** ABOUT THIS TASK **
From the line with "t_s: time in" to the line with "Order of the", retype every line exactly, including those two, and leave out the rest of the data below.

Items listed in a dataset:
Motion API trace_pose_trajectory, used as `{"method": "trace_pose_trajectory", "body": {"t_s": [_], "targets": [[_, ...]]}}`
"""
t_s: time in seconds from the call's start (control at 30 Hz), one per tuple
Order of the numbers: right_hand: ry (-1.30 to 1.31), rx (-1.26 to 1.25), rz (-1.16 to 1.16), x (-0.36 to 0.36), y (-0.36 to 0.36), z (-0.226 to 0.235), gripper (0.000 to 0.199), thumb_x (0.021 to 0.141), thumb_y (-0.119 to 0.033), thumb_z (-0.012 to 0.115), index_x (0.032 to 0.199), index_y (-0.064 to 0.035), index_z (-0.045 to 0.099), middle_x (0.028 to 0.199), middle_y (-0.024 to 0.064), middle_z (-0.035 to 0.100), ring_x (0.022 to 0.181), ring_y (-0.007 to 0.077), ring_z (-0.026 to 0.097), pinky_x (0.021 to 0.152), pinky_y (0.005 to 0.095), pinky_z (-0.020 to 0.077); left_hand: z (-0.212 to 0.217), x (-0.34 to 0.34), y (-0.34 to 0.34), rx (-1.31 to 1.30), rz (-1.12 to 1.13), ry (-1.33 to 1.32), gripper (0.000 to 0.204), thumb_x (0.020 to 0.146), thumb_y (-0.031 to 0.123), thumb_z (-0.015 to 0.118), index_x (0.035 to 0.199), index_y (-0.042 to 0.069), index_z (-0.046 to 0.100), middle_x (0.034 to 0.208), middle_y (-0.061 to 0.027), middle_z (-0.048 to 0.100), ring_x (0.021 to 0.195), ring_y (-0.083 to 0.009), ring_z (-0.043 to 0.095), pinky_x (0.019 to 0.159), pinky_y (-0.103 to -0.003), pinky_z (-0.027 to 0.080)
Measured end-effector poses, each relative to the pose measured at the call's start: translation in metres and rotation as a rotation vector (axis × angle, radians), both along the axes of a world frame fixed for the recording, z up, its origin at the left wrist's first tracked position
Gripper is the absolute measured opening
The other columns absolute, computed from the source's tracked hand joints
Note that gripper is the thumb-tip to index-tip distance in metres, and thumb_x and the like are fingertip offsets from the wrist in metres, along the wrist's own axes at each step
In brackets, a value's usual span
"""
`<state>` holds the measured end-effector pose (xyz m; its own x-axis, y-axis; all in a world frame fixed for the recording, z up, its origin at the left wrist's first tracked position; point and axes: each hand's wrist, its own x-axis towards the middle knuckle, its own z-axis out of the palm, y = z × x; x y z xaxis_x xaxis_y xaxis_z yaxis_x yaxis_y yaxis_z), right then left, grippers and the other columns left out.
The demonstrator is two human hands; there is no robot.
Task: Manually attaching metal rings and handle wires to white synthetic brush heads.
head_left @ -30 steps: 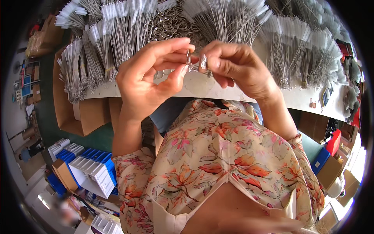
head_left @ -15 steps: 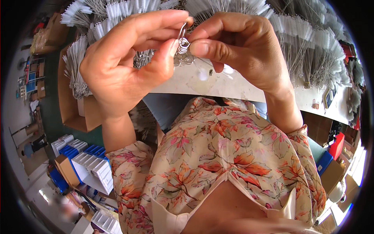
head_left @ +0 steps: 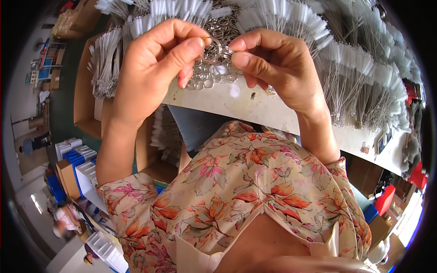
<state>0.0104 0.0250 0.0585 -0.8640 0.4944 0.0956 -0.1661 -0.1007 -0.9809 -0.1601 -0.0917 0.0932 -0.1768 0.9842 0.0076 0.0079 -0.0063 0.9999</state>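
Note:
In front of me, above the white table (head_left: pixel 277 108), my left hand (head_left: pixel 152 68) pinches a shiny metal ring (head_left: pixel 219 47) between thumb and forefinger. Just to its right, the thumb and forefinger of my right hand (head_left: pixel 284 63) are closed close to the ring. Small shiny metal shows at those fingertips, but I cannot tell what it is. Behind and below the fingers lies a pile of loose metal rings (head_left: pixel 199 83), partly hidden by my hands.
Bundles of white-bristled wire brushes (head_left: pixel 359 79) cover the table's back and right side. More brushes (head_left: pixel 105 61) stand in a cardboard box (head_left: pixel 84 102) at left. White and blue plastic bins (head_left: pixel 88 175) stand lower left. People are in the left background.
My hands have drawn slightly apart, and the left wrist has turned. The ring, seen edge-on before, now faces me more. More of the loose ring pile shows behind.

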Motion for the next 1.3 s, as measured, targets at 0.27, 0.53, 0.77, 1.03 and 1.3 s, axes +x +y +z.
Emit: {"method": "trace_pose_trajectory", "body": {"t_s": [0.27, 0.53, 0.77, 1.03, 1.3], "targets": [[-0.009, 0.033, 0.074, -0.018, -0.008, -0.003, 0.016, 0.082, -0.011, 0.065, 0.092, 0.0009, 0.062, 0.071, 0.0005, 0.06, 0.059, 0.0051, 0.053, 0.053, 0.019, 0.0428, -0.002, 0.0, -0.022, -0.066, 0.052, 0.205, 0.021, 0.091, 0.012, 0.05, 0.108, -0.001, 0.052, 0.073, -0.0038, 0.054, 0.051, -0.003, 0.041, 0.044, -0.017, 0.036], [0.044, 0.035, 0.103, -0.032, -0.034, -0.002, 0.013, 0.082, -0.007, 0.064, 0.09, 0.002, 0.061, 0.076, 0.0027, 0.061, 0.063, 0.0072, 0.056, 0.055, 0.0201, 0.0453, -0.011, -0.01, -0.039, 0.243, 0.179, 0.67, 0.019, 0.092, 0.011, 0.047, 0.097, -0.002, 0.06, 0.091, -0.0114, 0.063, 0.084, -0.015, 0.059, 0.079, -0.027, 0.046], [0.363, 0.307, -0.14, -0.084, -0.07, -0.038, 0.015, 0.077, -0.004, 0.068, 0.088, 0.0016, 0.061, 0.085, 0.0065, 0.062, 0.076, 0.0119, 0.062, 0.07, 0.0248, 0.0522, -0.035, -0.006, -0.051, 0.429, 0.436, -0.24, 0.02, 0.091, 0.015, 0.049, 0.092, -0.001, 0.061, 0.092, -0.0114, 0.064, 0.084, -0.0204, 0.062, 0.08, -0.031, 0.046], [0.001, 0.306, 0.063, -0.075, -0.076, -0.057, 0.012, 0.08, -0.004, 0.065, 0.092, 0.0006, 0.062, 0.088, 0.0047, 0.063, 0.081, 0.0111, 0.061, 0.074, 0.0224, 0.0481, -0.022, -0.066, -0.133, 0.329, 0.356, 0.259, 0.016, 0.089, 0.013, 0.053, 0.085, 0.0, 0.061, 0.081, -0.0065, 0.063, 0.066, -0.0138, 0.06, 0.063, -0.027, 0.049], [-0.34, 0.188, 0.146, -0.048, -0.075, -0.104, 0.01, 0.081, 0.001, 0.06, 0.091, 0.003, 0.061, 0.082, 0.0054, 0.063, 0.077, 0.0099, 0.058, 0.073, 0.0219, 0.0451, -0.2, -0.08, -0.179, -0.599, 0.215, 1.069, 0.01, 0.079, 0.012, 0.055, 0.077, 0.004, 0.06, 0.069, -0.0122, 0.062, 0.068, -0.0311, 0.06, 0.063, -0.04, 0.045]]}}
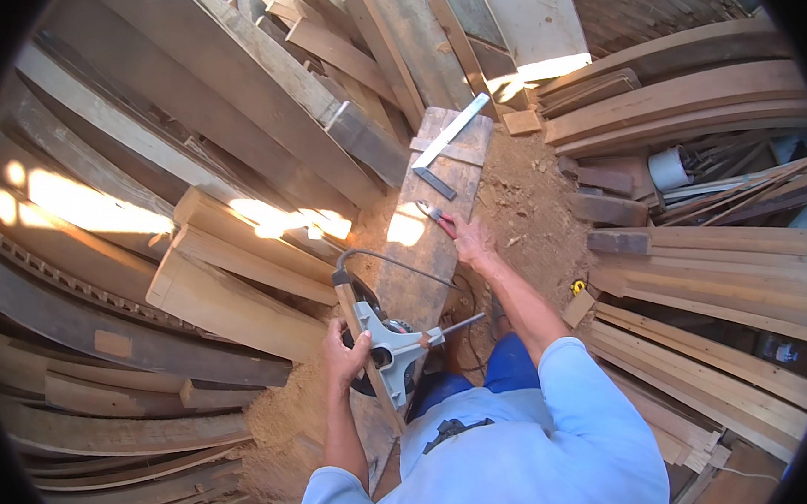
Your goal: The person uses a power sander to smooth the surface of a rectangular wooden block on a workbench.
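Note:
My left hand [343, 353] grips the wooden strip [352, 312] along the side of a corded power tool with a grey metal base [393, 356]; its exact kind is unclear. The tool sits tilted at the near end of a plank bench [414, 274], close to my lap, its black cable [395, 256] looping over the wood. Farther along the bench, my right hand [472, 240] is closed round a pair of red-handled pliers [437, 217], jaws pointing away from me. Beyond the pliers lies a try square [452, 136], its metal blade reaching past the bench's far end.
Long boards [200, 98] lean in stacks on the left and at the back. More timber [718, 256] is piled on the right, near a yellow tape measure [578, 287] and a white container [668, 169]. Sawdust [525, 198] covers the floor around the bench.

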Demonstrator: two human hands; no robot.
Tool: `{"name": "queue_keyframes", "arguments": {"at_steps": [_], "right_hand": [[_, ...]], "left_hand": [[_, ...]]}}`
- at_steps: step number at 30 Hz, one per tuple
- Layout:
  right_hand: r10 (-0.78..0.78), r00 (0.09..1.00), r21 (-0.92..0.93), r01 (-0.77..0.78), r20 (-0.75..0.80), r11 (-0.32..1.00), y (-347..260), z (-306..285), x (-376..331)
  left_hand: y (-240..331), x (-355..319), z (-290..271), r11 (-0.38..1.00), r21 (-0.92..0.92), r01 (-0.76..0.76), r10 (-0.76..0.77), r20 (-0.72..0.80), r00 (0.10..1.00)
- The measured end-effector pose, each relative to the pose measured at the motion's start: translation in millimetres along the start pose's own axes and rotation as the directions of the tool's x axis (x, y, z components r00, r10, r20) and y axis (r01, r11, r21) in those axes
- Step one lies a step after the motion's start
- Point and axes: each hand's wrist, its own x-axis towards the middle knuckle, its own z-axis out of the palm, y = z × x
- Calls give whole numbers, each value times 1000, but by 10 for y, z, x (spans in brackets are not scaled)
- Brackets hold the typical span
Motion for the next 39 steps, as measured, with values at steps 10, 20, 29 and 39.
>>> {"name": "queue_keyframes", "arguments": {"at_steps": [10,20,29,39], "right_hand": [[294,930,318,-353,219,880,882,515,-1217],[550,828,473,-531,111,703,2490,1430,-1596],[585,810,519,-520,48,678,2637,708,-1035],[9,974,506,110,-227,856,693,-157,-294]], "left_hand": [[22,-31,51,999,-41,-30,31,14,999],[9,7,27,996,-85,-27,31,45,999],[-67,8,30,1000,20,11,-11,-1,1000],[-106,-30,46,997,36,75,-74,-24,997]]}}
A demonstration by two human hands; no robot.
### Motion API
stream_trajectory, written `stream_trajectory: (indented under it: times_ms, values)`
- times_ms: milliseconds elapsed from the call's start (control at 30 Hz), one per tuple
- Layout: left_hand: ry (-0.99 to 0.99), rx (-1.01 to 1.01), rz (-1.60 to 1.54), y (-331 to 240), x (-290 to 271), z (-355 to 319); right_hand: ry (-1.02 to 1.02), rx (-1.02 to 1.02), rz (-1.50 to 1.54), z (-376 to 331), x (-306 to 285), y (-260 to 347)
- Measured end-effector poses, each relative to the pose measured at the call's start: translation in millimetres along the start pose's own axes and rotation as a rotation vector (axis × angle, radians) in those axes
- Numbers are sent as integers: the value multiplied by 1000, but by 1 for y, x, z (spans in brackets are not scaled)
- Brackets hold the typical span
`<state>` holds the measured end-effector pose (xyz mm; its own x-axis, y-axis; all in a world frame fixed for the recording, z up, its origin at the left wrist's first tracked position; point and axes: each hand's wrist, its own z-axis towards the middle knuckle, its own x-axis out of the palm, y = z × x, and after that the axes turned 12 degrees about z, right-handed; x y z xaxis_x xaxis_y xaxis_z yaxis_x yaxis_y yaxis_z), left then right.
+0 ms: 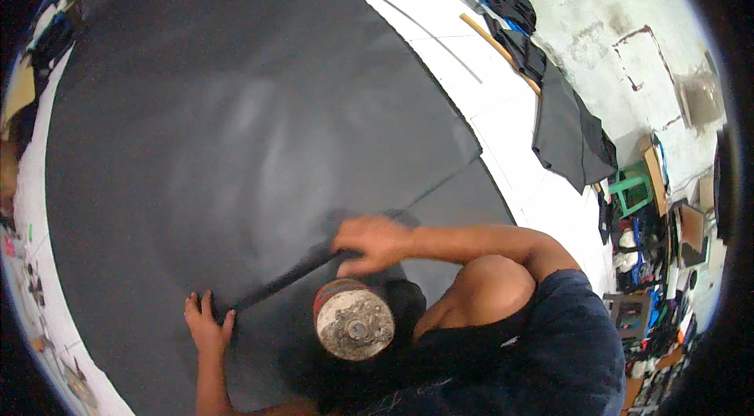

** SOLVED PROBLEM **
t_s: time in seconds from the call's start (control at 30 Hz), one per tuple
Order of the numbers: right_hand: ry (-1.30 to 1.31), rx (-1.26 to 1.25), rz (-1.16 to 1.16), x (-0.36 to 0.36), y (-0.36 to 0.36), z (-0.226 to 0.235), gripper (0.000 to 0.199), thumb_x (0.021 to 0.141), thumb_y (-0.119 to 0.033), thumb_z (-0.012 to 0.115), index_x (0.032 to 0.199), index_y (-0.064 to 0.035), index_z (-0.045 to 0.099), middle_x (0.028 to 0.199), middle_y (-0.024 to 0.064), middle_z (-0.035 to 0.100), ring_x (0.022 to 0.181), ring_y (-0.007 to 0.077), ring_z (-0.026 to 0.097), pinky_x (0.021 to 0.152), pinky_y (0.005 to 0.095), pinky_z (-0.020 to 0.077); left_hand: z (-0.212 to 0.217), x (-0.34 to 0.34), y (-0.34 to 0.34), rx (-1.31 to 1.30), rz (-1.12 to 1.13), ry (-1.33 to 1.32), gripper (0.000 to 0.204), thumb_x (0.020 to 0.146), thumb_y (-0.031 to 0.123), thumb_z (-0.015 to 0.118), index_x (0.035 to 0.199), index_y (-0.042 to 0.069), index_z (-0.046 to 0.100), middle_x (0.034 to 0.208), middle_y (-0.061 to 0.027), middle_z (-0.048 to 0.100), ring_x (0.021 to 0.195), ring_y (-0.083 to 0.009), ring_z (-0.043 to 0.095), pinky_x (0.019 to 0.159), pinky_y (-0.103 to -0.003), pinky_z (-0.027 to 0.080)

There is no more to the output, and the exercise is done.